4. If a student wants to do the course by himself, he would also need to purchase both the Instructor's DVDs and the Student Workbook set.

More info in about a week! 

Keep in touch (KIT)

Gestures "count" in pronunciation teaching!

Clip art: 
Clker
New study by Fenn and Duffy of Michigan State University and Cook of University of Iowa, summarized by Science Daily, demonstrates that using gestures as a teacher--at least in 4th grade match--results in better learning for students. (Other research has detected the same tendency in one-on-one tutoring as well.) In the study, the focus was an algebra equation. The "gesture" group saw an instructor gesture with one hand, mirror image, to the side of the equation being talked about as it happened. The control group was just "talked to."

They (not surprisingly) offer no explanation as to what may have been behind the striking difference in post treatment testing between the groups, but they do offer three near breath-taking observations ". . . Gesturing can be a very beneficial tool that is completely free and easily employed in classrooms . . . I think it can have long-lasting effects . . . Teachers in the United States tend to use gestures less than teachers in other countries."

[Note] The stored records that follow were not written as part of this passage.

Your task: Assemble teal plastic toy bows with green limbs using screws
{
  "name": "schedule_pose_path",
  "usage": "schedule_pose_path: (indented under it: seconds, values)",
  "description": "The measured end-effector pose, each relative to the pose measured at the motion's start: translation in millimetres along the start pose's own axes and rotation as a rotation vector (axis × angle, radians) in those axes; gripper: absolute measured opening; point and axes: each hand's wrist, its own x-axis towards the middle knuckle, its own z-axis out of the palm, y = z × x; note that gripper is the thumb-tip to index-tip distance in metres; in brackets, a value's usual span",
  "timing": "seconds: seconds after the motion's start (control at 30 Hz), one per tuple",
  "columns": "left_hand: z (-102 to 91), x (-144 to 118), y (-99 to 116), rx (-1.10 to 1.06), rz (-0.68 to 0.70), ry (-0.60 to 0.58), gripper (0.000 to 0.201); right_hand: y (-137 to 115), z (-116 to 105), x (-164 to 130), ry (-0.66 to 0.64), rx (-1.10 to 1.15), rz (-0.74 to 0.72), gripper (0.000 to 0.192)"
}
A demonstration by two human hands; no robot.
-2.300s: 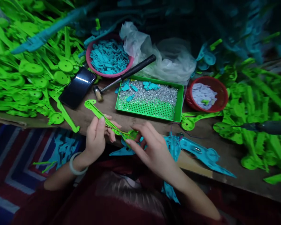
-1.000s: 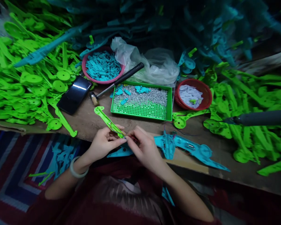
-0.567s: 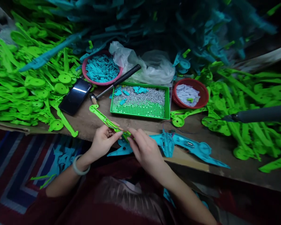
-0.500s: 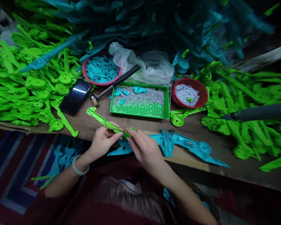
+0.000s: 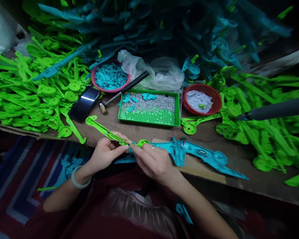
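A long bright-green plastic piece [image 5: 97, 125] with a hollow inner side is held over the table's front edge, its narrow end pointing up and left. My left hand [image 5: 105, 155] is closed round its middle, thumb on top. Close beside it, my right hand [image 5: 154, 162] pinches the piece's right part, where a round green end shows above the fingers. Thin wires seem to run inside the piece; the fingertips hide what lies between them. Beneath and right of my hands lies a blue plastic shell [image 5: 210, 158] with wires and a small metal part.
A green tray [image 5: 149, 123] of small metal screws stands ahead. Around it are a hammer [image 5: 129, 87], a phone [image 5: 84, 103], a pink basin [image 5: 93, 79] of blue pieces and a red basket [image 5: 216, 99] of white pieces. A grey tool [image 5: 276, 111] juts in from the right. Green parts [image 5: 22, 86] are heaped at both sides.
The green piece has shifted slightly left in my hands, and its round end shows more. My right fingers have moved along it. The whole view has shifted slightly.
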Motion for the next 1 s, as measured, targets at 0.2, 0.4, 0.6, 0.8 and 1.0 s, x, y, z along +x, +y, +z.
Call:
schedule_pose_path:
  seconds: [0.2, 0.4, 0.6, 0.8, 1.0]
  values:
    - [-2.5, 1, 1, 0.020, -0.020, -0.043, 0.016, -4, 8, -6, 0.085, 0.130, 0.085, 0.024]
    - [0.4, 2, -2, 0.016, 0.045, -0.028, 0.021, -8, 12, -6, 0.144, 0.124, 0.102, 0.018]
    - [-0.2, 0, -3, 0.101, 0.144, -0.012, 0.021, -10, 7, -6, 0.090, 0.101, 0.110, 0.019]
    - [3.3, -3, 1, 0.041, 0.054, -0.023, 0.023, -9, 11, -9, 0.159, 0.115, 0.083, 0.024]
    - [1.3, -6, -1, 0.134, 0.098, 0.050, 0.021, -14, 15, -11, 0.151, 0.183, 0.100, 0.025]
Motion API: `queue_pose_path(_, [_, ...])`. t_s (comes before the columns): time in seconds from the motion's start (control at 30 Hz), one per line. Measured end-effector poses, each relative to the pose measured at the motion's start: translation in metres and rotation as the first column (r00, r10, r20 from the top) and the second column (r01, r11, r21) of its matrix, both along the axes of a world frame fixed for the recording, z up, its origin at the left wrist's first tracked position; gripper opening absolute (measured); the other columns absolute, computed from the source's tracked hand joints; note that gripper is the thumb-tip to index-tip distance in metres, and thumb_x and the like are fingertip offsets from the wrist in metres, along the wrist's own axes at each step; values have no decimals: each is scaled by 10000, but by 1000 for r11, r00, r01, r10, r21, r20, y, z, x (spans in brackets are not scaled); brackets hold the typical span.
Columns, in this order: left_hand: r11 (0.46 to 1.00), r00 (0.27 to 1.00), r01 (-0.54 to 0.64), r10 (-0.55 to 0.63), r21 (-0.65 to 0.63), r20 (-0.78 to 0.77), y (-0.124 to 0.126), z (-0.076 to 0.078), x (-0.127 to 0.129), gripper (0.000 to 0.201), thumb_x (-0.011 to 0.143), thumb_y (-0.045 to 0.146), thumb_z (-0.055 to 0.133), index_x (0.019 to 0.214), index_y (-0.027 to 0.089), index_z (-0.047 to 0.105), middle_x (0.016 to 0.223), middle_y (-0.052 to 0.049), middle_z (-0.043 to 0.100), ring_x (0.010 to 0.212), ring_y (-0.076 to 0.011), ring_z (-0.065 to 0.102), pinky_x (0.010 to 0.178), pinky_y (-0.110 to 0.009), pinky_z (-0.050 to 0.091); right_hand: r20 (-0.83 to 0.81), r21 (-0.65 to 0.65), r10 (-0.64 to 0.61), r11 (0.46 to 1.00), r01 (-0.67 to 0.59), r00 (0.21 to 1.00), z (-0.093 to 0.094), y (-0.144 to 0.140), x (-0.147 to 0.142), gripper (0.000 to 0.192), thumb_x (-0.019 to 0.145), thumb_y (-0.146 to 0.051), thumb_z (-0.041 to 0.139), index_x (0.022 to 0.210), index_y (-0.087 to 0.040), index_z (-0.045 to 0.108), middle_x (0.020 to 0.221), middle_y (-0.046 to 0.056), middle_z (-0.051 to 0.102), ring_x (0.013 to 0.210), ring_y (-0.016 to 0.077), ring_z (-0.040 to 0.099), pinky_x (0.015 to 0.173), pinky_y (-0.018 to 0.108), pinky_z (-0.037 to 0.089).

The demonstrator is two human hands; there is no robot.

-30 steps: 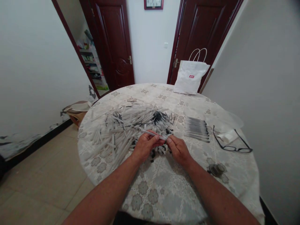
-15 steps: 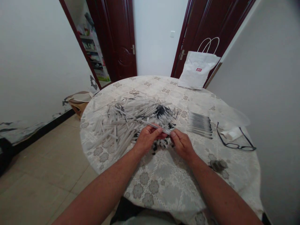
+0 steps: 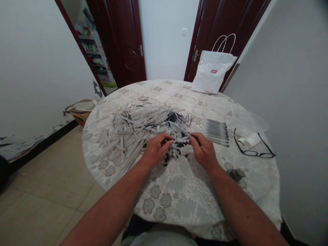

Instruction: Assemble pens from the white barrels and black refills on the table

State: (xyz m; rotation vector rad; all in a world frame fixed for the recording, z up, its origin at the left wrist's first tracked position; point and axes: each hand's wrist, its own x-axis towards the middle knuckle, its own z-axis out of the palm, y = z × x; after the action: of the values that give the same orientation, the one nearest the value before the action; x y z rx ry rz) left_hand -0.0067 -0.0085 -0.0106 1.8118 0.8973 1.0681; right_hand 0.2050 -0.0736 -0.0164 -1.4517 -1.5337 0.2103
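My right hand (image 3: 203, 150) pinches the near end of a thin clear pen barrel (image 3: 180, 129), which points up and left over the pile. To its left, my left hand (image 3: 158, 147) has its thumb and fingertips together over small white-and-black pen parts (image 3: 176, 150); whatever is between them is too small to make out. Beyond both hands spreads a big heap of translucent pen tubes (image 3: 135, 143). Thin black refills (image 3: 174, 117) lie bunched on that heap. Right of my right hand, a neat row of pens with dark ends (image 3: 216, 131) lies side by side.
The round table has a flowered cloth (image 3: 179, 205). Black-framed glasses (image 3: 252, 153) and a white crumpled packet (image 3: 251, 140) lie at the right, near a small dark object (image 3: 236, 174). A white paper bag (image 3: 214, 73) stands at the back. A brown stool (image 3: 81, 109) is beyond the left edge.
My hands were together on the pen barrel; now they are apart. My left hand has let go of it and moved slightly left, while my right hand keeps the barrel. The view has shifted a little.
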Motion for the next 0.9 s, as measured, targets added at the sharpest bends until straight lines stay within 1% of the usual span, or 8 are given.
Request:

The study used "deictic" gestures (pointing at something physically present or conceptual). It is still an interesting piece of evidence. (They could, of course, have tested the main effect by having another group that did not see a gesturing instructor but were, instead, provided with left or right pointing graphic arrows superimposed on the screen.) Just thought I'd point that out . . .

In AH-EPS all pedagogical movement patterns involve deictic anchoring in the visual field as well. That  has to count for something, eh?